- _TASK ITEM_
Write out each line below precisely, passing over the pictures.

^^^^

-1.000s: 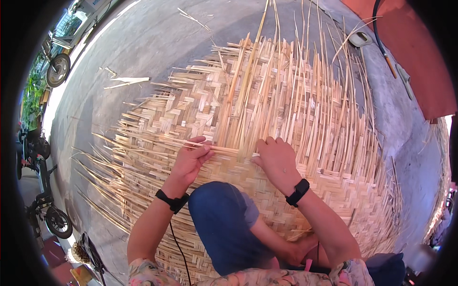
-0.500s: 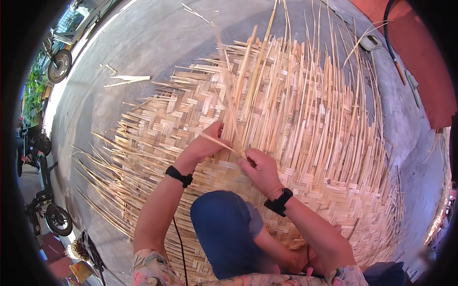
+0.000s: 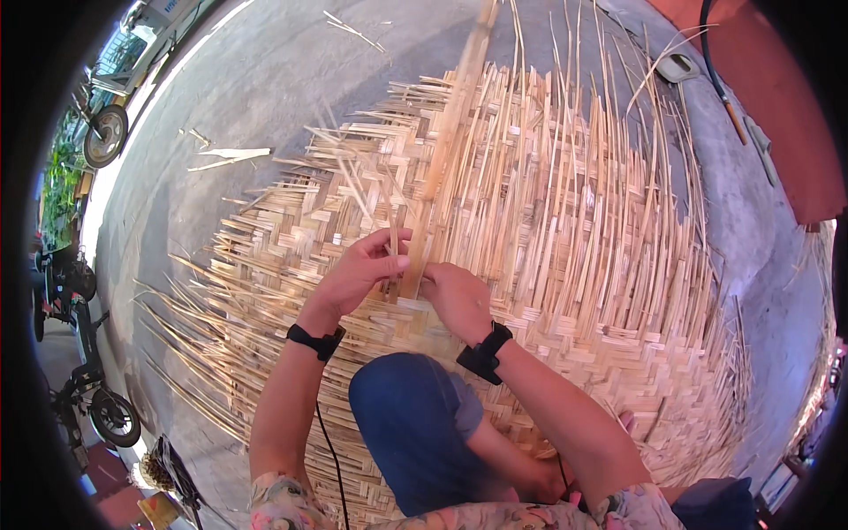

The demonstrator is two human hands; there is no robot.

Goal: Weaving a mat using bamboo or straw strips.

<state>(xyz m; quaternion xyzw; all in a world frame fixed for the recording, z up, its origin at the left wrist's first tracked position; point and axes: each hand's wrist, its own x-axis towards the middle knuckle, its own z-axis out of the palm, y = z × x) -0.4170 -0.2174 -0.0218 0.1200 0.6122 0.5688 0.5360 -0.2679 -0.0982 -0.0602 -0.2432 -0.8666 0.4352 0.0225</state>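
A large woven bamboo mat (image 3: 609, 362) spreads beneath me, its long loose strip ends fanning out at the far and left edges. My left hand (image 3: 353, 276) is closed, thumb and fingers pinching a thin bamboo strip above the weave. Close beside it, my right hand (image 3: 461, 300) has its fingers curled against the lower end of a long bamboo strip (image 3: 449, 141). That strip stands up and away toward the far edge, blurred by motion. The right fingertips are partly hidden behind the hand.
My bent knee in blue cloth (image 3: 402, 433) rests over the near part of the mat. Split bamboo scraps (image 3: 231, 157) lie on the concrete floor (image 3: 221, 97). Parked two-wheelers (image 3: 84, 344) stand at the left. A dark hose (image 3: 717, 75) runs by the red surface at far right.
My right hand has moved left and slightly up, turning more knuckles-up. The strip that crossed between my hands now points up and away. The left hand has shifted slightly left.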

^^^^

- _SOLUTION TO THIS EXERCISE_
-1.000s: 
-0.500s: 
+0.000s: 

The demonstrator is two human hands; there is no robot.

Goal: Weaving a mat using bamboo or straw strips.

<state>(xyz m; quaternion xyzw; all in a world frame fixed for the recording, z up, its origin at the left wrist's first tracked position; point and axes: each hand's wrist, its own x-axis towards the middle knuckle, its own z-axis out of the palm, y = z × x) -0.4170 -0.2174 -0.0218 0.1200 0.6122 0.5688 0.5360 -0.2679 -0.0982 -0.0602 -0.2432 -0.8666 0.4352 0.0225</state>
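A large woven bamboo mat (image 3: 609, 362) spreads beneath me, its long loose strip ends fanning out at the far and left edges. My left hand (image 3: 353, 276) is closed, thumb and fingers pinching a thin bamboo strip above the weave. Close beside it, my right hand (image 3: 461, 300) has its fingers curled against the lower end of a long bamboo strip (image 3: 449, 141). That strip stands up and away toward the far edge, blurred by motion. The right fingertips are partly hidden behind the hand.
My bent knee in blue cloth (image 3: 402, 433) rests over the near part of the mat. Split bamboo scraps (image 3: 231, 157) lie on the concrete floor (image 3: 221, 97). Parked two-wheelers (image 3: 84, 344) stand at the left. A dark hose (image 3: 717, 75) runs by the red surface at far right.
My right hand has moved left and slightly up, turning more knuckles-up. The strip that crossed between my hands now points up and away. The left hand has shifted slightly left.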

No more work remains in this exercise.